First have a look at the GT if a lot of whitespace is labeled as being part of a class. This has proven to be a major reason for why whitespace is incorrectly assigned.
Thanks for the suggestion. How can I understand if a lot of whitespace is labeled as part of a class? Would this f.ex. be such a case?
Ok, if that is the context than it seems plausible to me that you can indeed make these predictions without the text information. But what you are doing seems correct, so I can't pinpoint something that will definitely improve the model. I have seen this mixing of regions, but in that case they were only really different in the type of text they contained.
Then when we have many posts on one page, the model gets confused and we get plenty of various regions in the middle. Moreover, quite often the model fails to recognize different posts and creates one single region for several posts:
Just so I'm clear what would the GT for this type of data look like?
Would this f.ex. be such a case?
That is quite a lot of whitespace. But considering it is mostly horizontal, I'm not sure how much impact it will be. Also the boundaries of the box are fairly well defined due to the black border. You could experiment with assigning less whitespace, but considering how much work this might be we can maybe first try something else.
Another idea I had was to change the scale at which the prediction is done. I think you are currently using 1024 for the smallest side? At least that was the default value. You can try to experiment with this value. Or change the resize mode to be scaling
. As this will affect the context that the model can take into account
Just so I'm clear what would the GT for this type of data look like?
Here's what the GT for that picture looks like:
Here's what I get with Laypa:
Just as a comparison, here's what I get with kraken (I was curious what it can get me so I tried that project as well)
I think you are currently using 1024 for the smallest side? At least that was the default value. You can try to experiment with this value. Or change the resize mode to be
scaling
.
Thanks for the tips! To try this, do I need to change some parameters in the config file?
Nice to see that kraken performs so well :+1: Maybe it's more suited to your particular problem.
But I don't think the methods are that dissimilar, so why it performs better is something I'm very interested in. But that's for me to figure out :smile:
To try this, do I need to change some parameters in the config file?
Yes, This is done using the PREPROCESS.RESIZE
and INPUT.RESIZE
parameters and their subparameters
Hi again, I have now experimented with the RESIZE parameter, which unfortunately didn't influence the result. Will be grateful for any other ideas :)

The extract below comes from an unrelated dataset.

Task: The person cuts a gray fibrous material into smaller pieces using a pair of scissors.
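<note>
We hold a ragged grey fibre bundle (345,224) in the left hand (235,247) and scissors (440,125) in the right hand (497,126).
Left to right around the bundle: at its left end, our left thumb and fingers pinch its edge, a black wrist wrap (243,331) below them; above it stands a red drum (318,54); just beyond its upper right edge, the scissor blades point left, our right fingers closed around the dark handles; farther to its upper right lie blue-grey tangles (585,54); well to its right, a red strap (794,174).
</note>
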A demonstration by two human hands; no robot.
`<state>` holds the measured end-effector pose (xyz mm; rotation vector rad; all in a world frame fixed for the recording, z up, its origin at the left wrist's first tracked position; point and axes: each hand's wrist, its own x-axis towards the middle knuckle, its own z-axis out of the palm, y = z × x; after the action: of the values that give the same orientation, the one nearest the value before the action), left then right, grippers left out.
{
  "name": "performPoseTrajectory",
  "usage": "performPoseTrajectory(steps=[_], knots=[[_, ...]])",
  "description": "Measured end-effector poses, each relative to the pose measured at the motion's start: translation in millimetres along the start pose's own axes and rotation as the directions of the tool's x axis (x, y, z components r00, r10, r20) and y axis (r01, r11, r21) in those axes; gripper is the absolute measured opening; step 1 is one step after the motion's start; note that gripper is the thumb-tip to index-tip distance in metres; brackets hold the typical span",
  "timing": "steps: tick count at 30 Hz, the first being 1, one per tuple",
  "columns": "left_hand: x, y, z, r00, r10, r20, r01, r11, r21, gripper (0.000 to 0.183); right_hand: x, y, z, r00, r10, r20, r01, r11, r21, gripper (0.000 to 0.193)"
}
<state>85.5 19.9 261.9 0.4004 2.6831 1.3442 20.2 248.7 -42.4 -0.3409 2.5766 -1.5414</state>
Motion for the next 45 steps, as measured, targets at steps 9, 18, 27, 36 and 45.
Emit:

Some further observations: kraken segmentation performs better in terms of detecting regions, but is quite worse than Laypa in terms of drawing correct baselines.

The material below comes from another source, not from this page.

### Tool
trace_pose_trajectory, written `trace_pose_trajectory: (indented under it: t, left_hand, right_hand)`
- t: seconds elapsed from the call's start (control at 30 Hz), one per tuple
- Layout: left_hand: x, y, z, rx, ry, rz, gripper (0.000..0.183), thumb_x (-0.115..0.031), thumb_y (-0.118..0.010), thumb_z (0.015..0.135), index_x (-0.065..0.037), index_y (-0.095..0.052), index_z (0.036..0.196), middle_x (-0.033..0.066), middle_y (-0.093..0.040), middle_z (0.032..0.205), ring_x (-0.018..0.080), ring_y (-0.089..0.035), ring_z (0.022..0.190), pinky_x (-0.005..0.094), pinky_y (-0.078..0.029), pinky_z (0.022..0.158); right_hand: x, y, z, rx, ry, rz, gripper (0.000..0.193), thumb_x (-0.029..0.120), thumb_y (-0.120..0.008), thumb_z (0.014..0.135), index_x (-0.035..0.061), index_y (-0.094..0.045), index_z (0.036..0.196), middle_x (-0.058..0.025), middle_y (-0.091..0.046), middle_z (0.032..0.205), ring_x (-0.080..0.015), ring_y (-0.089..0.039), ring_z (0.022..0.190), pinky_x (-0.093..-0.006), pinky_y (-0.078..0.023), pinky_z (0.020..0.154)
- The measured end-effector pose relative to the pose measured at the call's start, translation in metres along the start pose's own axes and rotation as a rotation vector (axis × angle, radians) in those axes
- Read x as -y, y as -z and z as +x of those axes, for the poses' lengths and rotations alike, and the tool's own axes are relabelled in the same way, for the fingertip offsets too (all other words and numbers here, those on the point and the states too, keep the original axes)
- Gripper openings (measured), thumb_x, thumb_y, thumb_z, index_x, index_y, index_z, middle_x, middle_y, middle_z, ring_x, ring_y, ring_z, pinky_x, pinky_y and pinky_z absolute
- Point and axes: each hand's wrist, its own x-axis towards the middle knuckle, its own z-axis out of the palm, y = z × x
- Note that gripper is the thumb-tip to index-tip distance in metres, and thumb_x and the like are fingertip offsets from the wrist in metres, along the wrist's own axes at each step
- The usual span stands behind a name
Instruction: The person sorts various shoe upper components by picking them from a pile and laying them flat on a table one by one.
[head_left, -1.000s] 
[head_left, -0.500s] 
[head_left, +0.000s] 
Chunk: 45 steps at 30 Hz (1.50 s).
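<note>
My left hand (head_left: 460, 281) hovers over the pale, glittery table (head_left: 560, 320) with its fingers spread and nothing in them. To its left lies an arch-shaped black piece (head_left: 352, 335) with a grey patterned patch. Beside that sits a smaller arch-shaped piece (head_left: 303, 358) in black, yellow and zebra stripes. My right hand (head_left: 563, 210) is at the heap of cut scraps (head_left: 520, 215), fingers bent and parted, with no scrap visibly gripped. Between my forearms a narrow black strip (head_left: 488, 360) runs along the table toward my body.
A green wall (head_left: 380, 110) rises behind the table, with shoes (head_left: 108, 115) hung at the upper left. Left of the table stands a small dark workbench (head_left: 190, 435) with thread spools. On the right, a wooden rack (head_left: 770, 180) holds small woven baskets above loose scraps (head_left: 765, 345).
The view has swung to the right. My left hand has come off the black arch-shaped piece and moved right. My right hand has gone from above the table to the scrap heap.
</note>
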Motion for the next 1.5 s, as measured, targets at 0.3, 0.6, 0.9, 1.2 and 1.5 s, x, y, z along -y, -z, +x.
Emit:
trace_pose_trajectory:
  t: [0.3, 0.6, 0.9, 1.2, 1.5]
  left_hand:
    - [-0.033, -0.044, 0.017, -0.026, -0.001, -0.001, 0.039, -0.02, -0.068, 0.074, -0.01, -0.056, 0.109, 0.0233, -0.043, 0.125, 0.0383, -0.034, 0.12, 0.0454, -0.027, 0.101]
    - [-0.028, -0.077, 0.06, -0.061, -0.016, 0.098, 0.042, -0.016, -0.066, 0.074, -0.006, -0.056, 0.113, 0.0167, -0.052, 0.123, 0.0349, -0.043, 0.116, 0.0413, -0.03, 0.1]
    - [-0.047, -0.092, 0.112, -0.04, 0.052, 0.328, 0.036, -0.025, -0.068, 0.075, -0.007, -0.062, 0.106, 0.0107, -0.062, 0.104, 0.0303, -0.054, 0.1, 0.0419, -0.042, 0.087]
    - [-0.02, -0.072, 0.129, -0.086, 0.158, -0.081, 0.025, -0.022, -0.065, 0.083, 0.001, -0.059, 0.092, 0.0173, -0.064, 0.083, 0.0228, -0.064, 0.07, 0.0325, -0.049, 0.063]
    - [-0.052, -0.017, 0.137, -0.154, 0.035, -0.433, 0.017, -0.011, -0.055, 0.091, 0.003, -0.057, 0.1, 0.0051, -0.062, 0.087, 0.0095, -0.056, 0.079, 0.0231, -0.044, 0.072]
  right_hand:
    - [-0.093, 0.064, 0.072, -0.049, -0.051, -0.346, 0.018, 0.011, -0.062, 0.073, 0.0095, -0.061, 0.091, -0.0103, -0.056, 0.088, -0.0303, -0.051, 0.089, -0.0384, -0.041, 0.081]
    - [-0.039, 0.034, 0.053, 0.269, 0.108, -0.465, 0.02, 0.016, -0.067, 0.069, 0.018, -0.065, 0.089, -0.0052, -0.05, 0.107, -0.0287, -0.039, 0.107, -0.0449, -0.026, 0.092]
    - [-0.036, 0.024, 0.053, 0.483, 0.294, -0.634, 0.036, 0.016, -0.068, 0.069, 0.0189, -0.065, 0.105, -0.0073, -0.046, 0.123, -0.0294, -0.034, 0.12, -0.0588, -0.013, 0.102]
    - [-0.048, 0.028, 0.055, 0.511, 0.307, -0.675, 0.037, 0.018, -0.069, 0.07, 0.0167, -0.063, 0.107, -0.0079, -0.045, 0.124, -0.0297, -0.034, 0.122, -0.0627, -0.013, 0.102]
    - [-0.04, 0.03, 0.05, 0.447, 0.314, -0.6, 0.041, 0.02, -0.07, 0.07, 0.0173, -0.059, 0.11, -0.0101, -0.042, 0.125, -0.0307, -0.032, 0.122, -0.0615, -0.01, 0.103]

Thank you for your observations.
I'm not sure what to do next to improve results on your side. Maybe it's possible to combine the results from Kraken and Laypa.
I am gonna try to see if implementing the loss method used in Kraken (multiple BCE loss) might improve the region results of Laypa. However, I'm not sure when I'll have time for this, and when it will be finished (vacation also coming up :smile:).
Vacation is important :) Thanks for all your help and have a good rest!
Are there any parameters in the config.yaml file that I can change to improve the training of regions? Right now I have reached the total_loss score of 0.1351 when running 20000 iterations on 307 training images and 96 validation images, and if I just increase the number of max iterations or lower the learning rate, it doesn't influence the result much. Also, the total_loss score seems to be really good, yet when trying to recognize the regions inside the Loghi pipeline, it's far from ideal.